When compartmentalizing the results of the cladistic analysis by Han et al. (2024) with the tendency by many cladistic analyses to root titanosaur phylogenetic trees with Andesaurus, a number of important things ought to be emphasized when it comes to continuing to include Andesaurus in a phylogenetic definition for Titanosauria. First, the opisthocoelous nature of the caudal vertebrae in Gandititan (which is convergent in the saltasaurid Opisthocoelicauda) differs from the slightly procoelous anterior caudals of Andesaurus and occurs in Abdarainurus, while the caudals of Huabeisaurus, Baotianmansaurus, and Dongyangosaurus are amphicoelous. Abdarainurus and Huabeisaurus are recovered as late-surviving basal titanosaurs by Wang et al. (2021) and Poropat et al. (2023), so it is prudent to surmise that if the clade formed by Abdarainurus, Andesaurus, Baotianmansaurus, Dongyangosaurus, Gandititan, and  Huabeisaurus in the Han et al. (2024) cladistic analysis is supported by future papers, then Andesaurus-like titanosaurs evolved different caudal articulation morphologies and Andesauroidea could be used for this clade. Second, the recovery of the two nominal Huanghetitan species and Diamantinasauria just outside Titanosauria by Han et al. (2024) might further preclude omitting Andesaurus from future phylogenetic definitions of Titanosauria because it is unclear if Andesaurus and Baotianmansaurus had six sacral vertebrae as in Dongyangosaurus, Gandititan, and Huabeisaurus, or if they possessed the five sacral vertebral count noted by Poropat et al. (2023) for Diamantinasaurus and Huanghetitan due to  Andesaurus delgadoi preserving no sacral remains and the Baotianmansaurus henanensis holotype preserving one and a half sacrals. Irrespective of discussion in Poropat et al. (2023) as to whether the sacral vertebral count for Diamantinasaurus places Diamantinasauria just outside Titanosauria or merely reaffirms the position of this clade within Titanosauria by virtue of being plesiomorphic for titanosaurs, the systematic position of Andesaurus inside Titanosauria still appears secure enough for continued inclusion of this genus in a phylogenetic definition for Titanosauria.

References:

Carballido, J.L., Otero, A., Mannion, P.D., Salgado, L., and Moreno, A.P., 2022. Titanosauria: A Critical Reappraisal of Its Systematics and the Relevance of the South American Record. pp. 269-298. In Otero, A.; Carballido, J.L.; Pol, D. (eds.). South American Sauropodomorph Dinosaurs. Record, Diversity and Evolution. Cham, Switzerland: Springer. doi:10.1007/978-3-030-95959-3. 

Gallina, P. A., Canale, J. I., and Carballido, J. L., 2021. The Earliest Known Titanosaur Sauropod Dinosaur. Ameghiniana 58 (1): 35–51. doi:10.5710/AMGH.20.08.2020.3376.

Han, F., Yang, L., Lou, F., Sullivan, C., Xu, X., Qiu, W., Liu, H., Yu, J., Wu, R., Ke, Y., Xu, M., Hu, J., and Lu, P., 2024. A new titanosaurian sauropod, Gandititan cavocaudatus gen. et sp. nov., from the Late Cretaceous of southern China. Journal of Systematic Palaeontology 22 (1): 2293038. doi: https://doi.org/10.1080/14772019.2023.2293038.

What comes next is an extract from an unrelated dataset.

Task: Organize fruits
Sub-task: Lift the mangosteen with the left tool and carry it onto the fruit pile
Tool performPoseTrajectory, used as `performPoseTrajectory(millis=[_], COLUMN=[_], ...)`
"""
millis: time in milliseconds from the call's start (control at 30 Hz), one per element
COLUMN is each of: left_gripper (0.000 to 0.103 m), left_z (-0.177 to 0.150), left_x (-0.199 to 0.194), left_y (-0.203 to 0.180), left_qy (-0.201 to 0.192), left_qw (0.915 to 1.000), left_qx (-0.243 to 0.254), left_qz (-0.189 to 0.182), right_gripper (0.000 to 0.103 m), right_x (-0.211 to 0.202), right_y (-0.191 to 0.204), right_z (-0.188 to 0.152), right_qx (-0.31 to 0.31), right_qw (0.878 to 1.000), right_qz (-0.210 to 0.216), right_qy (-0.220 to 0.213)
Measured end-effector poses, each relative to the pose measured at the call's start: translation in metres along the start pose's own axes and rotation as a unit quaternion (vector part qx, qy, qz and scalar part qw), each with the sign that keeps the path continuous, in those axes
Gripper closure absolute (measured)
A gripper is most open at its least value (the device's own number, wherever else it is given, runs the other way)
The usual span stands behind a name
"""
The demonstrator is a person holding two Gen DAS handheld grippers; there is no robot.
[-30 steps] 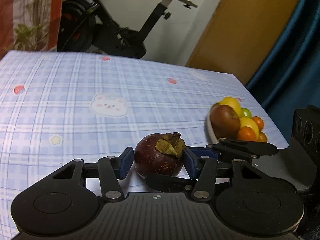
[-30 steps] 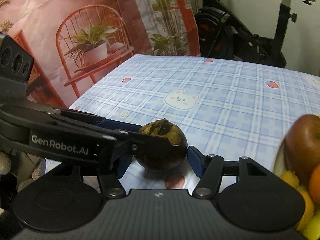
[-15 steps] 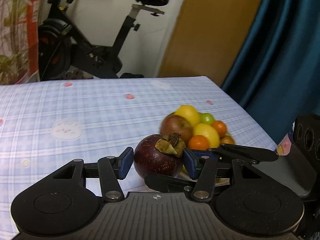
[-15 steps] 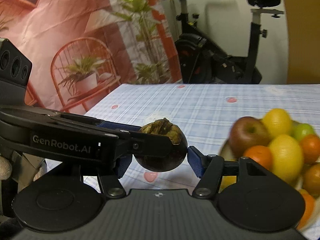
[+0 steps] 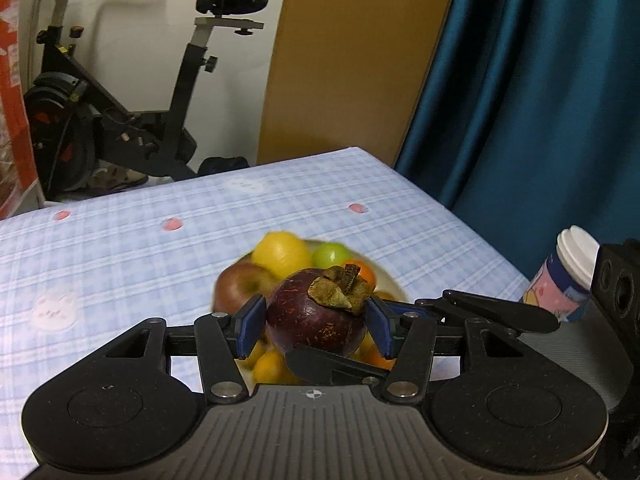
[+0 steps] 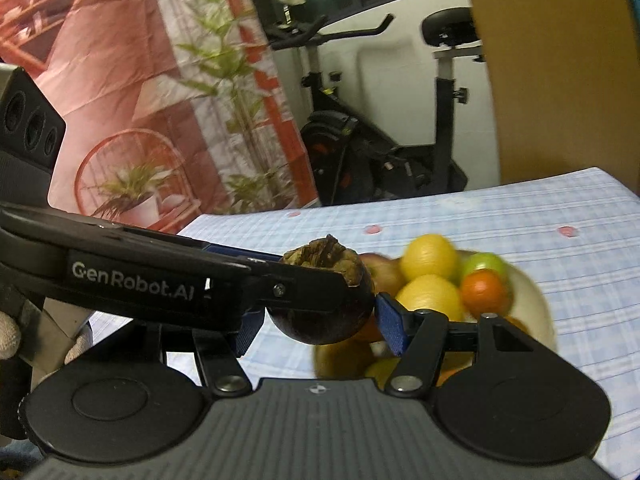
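The surface (image 5: 120, 240) wears a pale blue plaid cloth printed with small pink shapes and a faint white cartoon face near its left side in the left wrist view. A shallow cream bowl (image 6: 532, 292) sits directly on the cloth, well in from the far edge. It is heaped with fruit: two yellow lemons (image 6: 430, 256), a reddish apple (image 5: 236, 284), a small green fruit (image 5: 330, 254) and several oranges (image 6: 482, 288). At the near right edge a patterned cup (image 5: 562, 284) with a white lid shows; whether it rests on the cloth cannot be told.
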State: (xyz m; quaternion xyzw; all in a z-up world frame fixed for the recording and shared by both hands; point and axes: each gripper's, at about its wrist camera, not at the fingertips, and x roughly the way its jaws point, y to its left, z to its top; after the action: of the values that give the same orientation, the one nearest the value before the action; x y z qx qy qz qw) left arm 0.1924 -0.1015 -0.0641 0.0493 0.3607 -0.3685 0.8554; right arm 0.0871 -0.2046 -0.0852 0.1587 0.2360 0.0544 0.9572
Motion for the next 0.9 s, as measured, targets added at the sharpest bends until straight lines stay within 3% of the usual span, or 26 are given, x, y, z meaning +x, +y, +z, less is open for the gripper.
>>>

Mannion, P. D., Upchurch P., Barnes R. N., and Mateus O., 2013. Osteology of the Late Jurassic Portuguese sauropod dinosaur Lusotitan atalaiensis (Macronaria) and the evolutionary history of basal titanosauriforms. Zoological Journal of the Linnean Society 168: 98–206.

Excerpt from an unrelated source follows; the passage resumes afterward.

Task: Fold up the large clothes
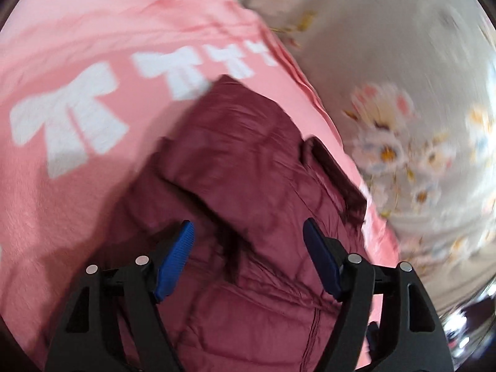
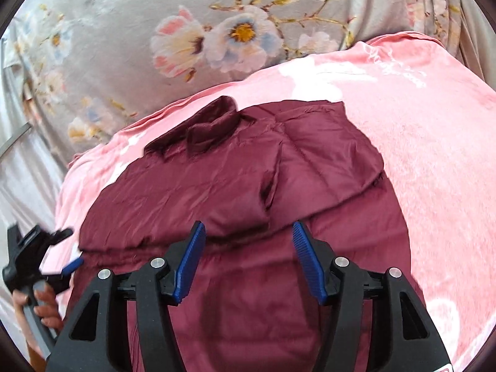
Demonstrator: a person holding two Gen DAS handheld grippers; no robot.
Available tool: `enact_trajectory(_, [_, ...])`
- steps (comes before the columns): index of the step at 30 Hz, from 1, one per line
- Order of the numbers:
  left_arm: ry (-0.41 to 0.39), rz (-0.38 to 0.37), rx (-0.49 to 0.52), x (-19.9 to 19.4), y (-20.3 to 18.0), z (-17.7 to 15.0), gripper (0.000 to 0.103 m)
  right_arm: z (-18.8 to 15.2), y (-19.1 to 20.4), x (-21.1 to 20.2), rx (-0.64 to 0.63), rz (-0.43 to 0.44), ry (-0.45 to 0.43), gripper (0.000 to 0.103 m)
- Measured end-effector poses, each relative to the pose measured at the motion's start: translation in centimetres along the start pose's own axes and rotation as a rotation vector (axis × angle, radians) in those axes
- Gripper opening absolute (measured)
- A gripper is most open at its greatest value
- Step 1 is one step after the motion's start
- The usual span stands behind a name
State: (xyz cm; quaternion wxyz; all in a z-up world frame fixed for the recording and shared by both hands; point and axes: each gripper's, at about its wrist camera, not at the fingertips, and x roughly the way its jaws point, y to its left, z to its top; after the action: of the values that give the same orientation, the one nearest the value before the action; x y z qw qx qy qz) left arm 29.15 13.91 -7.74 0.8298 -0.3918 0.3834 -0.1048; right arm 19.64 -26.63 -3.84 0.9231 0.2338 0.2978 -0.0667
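A maroon padded jacket [image 2: 235, 186] lies on a pink blanket [image 2: 434, 161], its collar [image 2: 214, 124] at the far end and one sleeve folded across its front. It also shows in the left wrist view [image 1: 248, 186]. My right gripper [image 2: 248, 241] is open and empty, hovering just above the jacket's lower body. My left gripper [image 1: 248, 241] is open and empty over the jacket's side; it also shows at the left edge of the right wrist view [image 2: 59, 248], beside the jacket's left edge. The left wrist view is motion-blurred.
The pink blanket [image 1: 77, 201] has white bow prints [image 1: 68, 124]. Beyond it lies a grey floral sheet [image 2: 139, 31], also at the right of the left wrist view [image 1: 403, 77]. A hand [image 2: 43, 307] holds the left gripper's handle.
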Motion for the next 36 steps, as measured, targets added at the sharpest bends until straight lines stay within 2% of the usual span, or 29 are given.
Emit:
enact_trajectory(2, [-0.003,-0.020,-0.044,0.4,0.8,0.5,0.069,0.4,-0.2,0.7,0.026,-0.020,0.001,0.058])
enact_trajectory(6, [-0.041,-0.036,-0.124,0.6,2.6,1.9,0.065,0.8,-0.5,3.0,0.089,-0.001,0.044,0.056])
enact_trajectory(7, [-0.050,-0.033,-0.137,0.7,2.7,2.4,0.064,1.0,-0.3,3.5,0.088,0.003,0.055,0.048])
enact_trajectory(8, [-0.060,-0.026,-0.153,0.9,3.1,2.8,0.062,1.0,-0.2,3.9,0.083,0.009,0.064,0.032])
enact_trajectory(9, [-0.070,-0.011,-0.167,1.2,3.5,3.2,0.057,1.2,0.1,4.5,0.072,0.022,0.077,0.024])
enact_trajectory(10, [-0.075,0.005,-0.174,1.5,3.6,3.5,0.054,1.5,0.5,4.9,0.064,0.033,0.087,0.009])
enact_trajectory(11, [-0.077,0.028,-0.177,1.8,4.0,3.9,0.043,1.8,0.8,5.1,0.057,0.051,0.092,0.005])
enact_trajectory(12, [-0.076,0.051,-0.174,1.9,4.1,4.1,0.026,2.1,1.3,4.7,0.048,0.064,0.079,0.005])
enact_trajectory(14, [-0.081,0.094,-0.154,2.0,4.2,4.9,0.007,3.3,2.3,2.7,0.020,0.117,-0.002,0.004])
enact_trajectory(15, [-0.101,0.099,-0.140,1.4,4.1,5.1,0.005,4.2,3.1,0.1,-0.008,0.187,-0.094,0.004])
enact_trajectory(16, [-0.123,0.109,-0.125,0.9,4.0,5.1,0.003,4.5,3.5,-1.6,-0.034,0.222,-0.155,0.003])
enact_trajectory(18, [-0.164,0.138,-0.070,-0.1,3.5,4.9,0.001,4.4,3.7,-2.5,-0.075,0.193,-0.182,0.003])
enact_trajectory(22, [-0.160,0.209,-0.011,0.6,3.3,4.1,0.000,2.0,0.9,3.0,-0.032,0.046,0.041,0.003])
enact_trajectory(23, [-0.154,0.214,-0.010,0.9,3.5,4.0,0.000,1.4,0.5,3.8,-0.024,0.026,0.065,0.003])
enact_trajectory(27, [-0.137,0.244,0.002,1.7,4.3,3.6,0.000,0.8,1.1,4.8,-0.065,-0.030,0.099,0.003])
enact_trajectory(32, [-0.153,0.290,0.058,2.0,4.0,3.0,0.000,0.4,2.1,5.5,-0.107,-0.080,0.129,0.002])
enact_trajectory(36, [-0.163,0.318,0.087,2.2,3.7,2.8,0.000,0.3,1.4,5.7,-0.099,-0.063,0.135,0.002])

Poropat, S. F., Mannion, P. D., Rigby, S. L., Duncan, R. J., Pentland, A. H., Bevitt, J. J., Sloan, T., and Elliott, D. A., 2023. A nearly complete skull of the sauropod dinosaur Diamantinasaurus matildae from the Upper Cretaceous Winton Formation of Australia and implications for the early evolution of titanosaurs. Royal Society Open Science 10(4): 221618. https://doi.org/10.1098/rsos.221618 

Salgado, L., Coria, R.A., & Calvo, J.O. 1997. Evolution of titanosaurid Sauropods. I: Phylogenetic analysis based on the postcranial evidence. Ameghiniana 34: 3-32.

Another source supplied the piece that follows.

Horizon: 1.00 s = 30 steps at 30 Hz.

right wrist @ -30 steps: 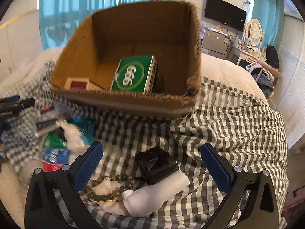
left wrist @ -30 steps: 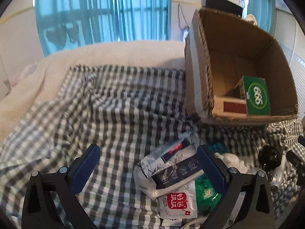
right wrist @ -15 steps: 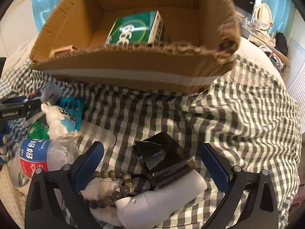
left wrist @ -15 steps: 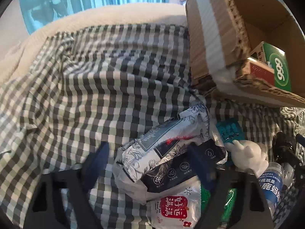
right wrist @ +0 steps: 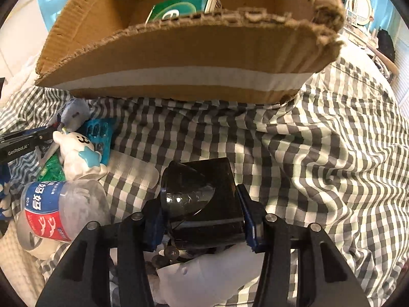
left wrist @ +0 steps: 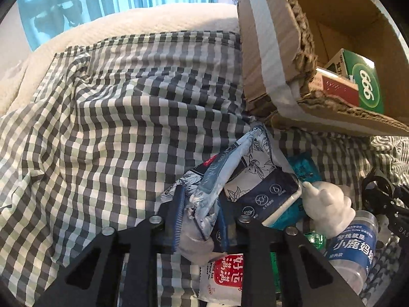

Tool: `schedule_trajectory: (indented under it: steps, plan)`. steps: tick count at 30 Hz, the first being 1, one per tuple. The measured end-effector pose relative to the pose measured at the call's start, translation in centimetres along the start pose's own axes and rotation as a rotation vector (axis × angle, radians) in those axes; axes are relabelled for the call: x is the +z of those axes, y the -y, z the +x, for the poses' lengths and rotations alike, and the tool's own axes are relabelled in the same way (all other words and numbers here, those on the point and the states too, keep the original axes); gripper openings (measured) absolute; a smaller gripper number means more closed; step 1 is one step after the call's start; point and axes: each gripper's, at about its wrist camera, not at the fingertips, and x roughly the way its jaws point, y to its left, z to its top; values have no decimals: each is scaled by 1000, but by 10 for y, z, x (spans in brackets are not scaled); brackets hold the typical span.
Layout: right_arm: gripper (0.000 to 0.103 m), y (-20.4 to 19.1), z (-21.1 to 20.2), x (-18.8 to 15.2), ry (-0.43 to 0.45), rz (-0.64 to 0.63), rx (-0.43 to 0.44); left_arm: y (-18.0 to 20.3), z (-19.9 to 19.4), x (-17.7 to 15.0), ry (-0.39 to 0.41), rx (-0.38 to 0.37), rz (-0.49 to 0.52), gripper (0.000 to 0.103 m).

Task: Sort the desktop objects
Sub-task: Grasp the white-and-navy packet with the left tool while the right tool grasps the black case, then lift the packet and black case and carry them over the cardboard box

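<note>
The cardboard box [right wrist: 179,48] stands on the checked cloth [left wrist: 115,107] and holds a green carton [left wrist: 365,81]. Left tongs [left wrist: 200,220]: jaws closing, pads pinching the floral tissue pack [left wrist: 245,168], which lies just before the box's near-left corner. Right tongs [right wrist: 202,222]: jaws closing, pads against both sides of the black case [right wrist: 204,197], which sits near the box's front wall.
</note>
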Motion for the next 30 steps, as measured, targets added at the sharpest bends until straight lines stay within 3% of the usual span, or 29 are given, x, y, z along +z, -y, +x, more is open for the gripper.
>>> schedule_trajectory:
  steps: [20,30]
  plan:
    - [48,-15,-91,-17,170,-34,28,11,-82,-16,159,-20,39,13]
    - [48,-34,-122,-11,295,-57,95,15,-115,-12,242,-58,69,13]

Wang, X., Bandeira, K. L. N.,  Qiu, R., Jiang, S., Cheng, X., Ma, Y., and Kellner, A.W.A., 2021. The first dinosaurs from the Early Cretaceous Hami Pterosaur Fauna, China. Scientific Reports 11:14962. doi:10.1038/s41598-021-94273-7.

Wilson, J.A., and Upchurch, P. 2003. A revision of Titanosaurus Lydekker (Dinosauria – Sauropoda), the first dinosaur genus with a ‘Gondwanan’ distribution. Journal of Systematic Palaeontology 1(3): 125–160.